*Task objective:* In the listing below, which lines contain the string "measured"? Copy them all.
[[ Exercise data open ]]
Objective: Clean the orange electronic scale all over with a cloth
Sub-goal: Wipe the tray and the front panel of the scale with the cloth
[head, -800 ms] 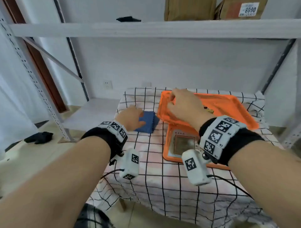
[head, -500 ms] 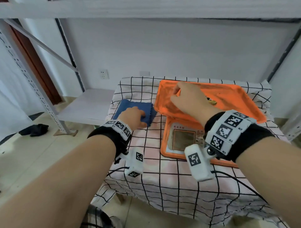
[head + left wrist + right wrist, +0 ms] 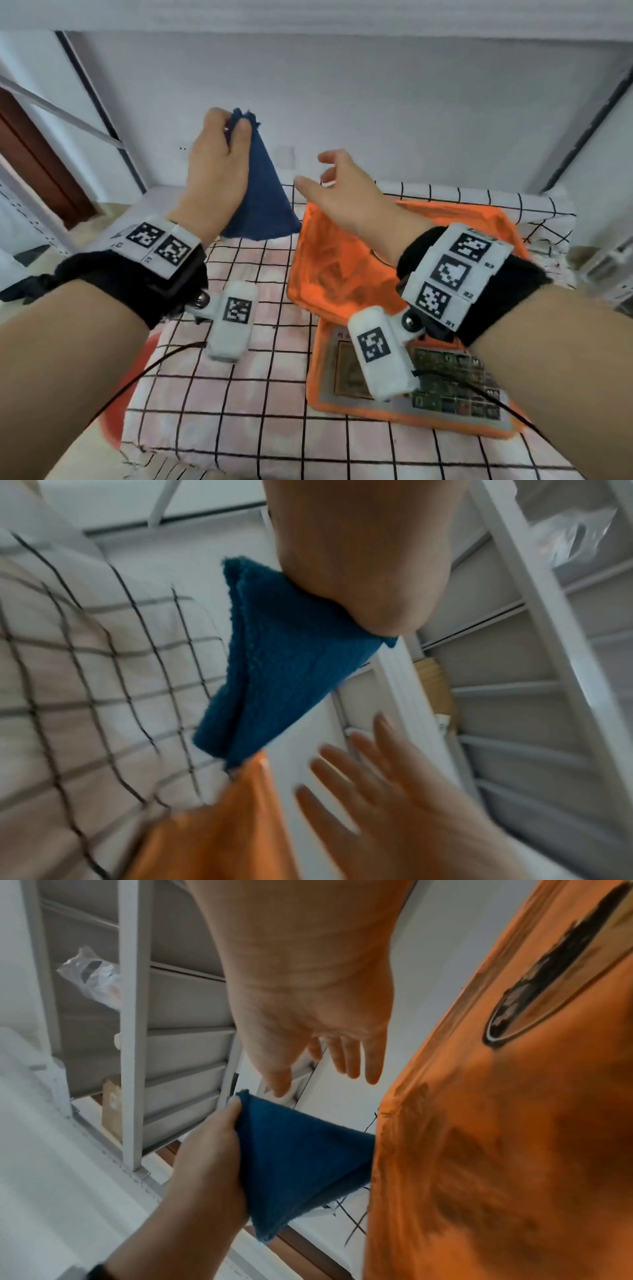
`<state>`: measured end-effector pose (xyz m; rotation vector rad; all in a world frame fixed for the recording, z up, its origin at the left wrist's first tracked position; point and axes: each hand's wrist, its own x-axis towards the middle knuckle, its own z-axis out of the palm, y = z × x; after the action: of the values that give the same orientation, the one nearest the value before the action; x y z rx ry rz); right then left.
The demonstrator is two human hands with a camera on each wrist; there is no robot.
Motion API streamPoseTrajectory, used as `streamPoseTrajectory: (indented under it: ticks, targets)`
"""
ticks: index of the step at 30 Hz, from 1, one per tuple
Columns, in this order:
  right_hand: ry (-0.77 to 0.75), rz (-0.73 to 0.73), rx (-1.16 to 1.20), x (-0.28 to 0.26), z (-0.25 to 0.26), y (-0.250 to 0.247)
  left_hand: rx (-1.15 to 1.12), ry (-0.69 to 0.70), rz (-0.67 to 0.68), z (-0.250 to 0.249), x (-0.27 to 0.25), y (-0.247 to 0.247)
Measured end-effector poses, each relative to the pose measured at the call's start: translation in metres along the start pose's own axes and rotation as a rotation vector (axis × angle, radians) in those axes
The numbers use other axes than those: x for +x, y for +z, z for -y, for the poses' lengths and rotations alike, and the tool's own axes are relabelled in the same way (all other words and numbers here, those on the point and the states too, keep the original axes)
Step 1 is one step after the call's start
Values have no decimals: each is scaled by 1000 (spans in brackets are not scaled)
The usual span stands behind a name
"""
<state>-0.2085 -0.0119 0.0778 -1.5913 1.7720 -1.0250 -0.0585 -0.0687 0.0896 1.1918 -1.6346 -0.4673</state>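
The blue cloth (image 3: 262, 192) is pinched by its top corner in the left hand (image 3: 217, 164) and hangs free, likely for unfolding. The right hand (image 3: 342, 192) is spread, empty, beside it. The orange scale (image 3: 346, 274) lies below right on the checked tablecloth (image 3: 212, 394); its left edge is unobstructed, with room above.
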Motion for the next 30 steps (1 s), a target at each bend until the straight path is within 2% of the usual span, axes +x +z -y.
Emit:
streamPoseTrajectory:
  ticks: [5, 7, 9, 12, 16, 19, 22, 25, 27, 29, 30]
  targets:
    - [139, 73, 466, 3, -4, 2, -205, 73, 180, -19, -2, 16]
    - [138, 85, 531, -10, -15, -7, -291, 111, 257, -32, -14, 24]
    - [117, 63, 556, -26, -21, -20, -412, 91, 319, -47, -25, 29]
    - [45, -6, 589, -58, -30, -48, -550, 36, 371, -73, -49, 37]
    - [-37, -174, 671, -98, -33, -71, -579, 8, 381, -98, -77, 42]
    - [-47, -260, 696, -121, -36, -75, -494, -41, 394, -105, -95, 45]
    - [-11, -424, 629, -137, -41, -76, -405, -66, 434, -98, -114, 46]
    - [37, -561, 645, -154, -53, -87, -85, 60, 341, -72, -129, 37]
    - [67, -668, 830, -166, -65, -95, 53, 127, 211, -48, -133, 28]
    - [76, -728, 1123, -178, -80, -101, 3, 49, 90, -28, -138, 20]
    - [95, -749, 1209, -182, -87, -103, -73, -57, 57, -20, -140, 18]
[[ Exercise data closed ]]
*Expected output:*
`<state>`: measured end-effector pose (xyz m; rotation vector rad; all in a world frame fixed for the recording, z up, its origin at the left wrist's first tracked position; point and axes: each hand's wrist, its own x-axis towards the middle knuckle, its own z-axis out of the palm, y = z × x; after the action: of the values that give the same orientation, the one nearest the value before the action; x y z rx ry rz); right then left.
Measured end-effector poses, each relative to the pose measured at the call's start: translation in metres along the start pose's own axes and rotation as a rotation vector (axis × angle, radians) in those axes

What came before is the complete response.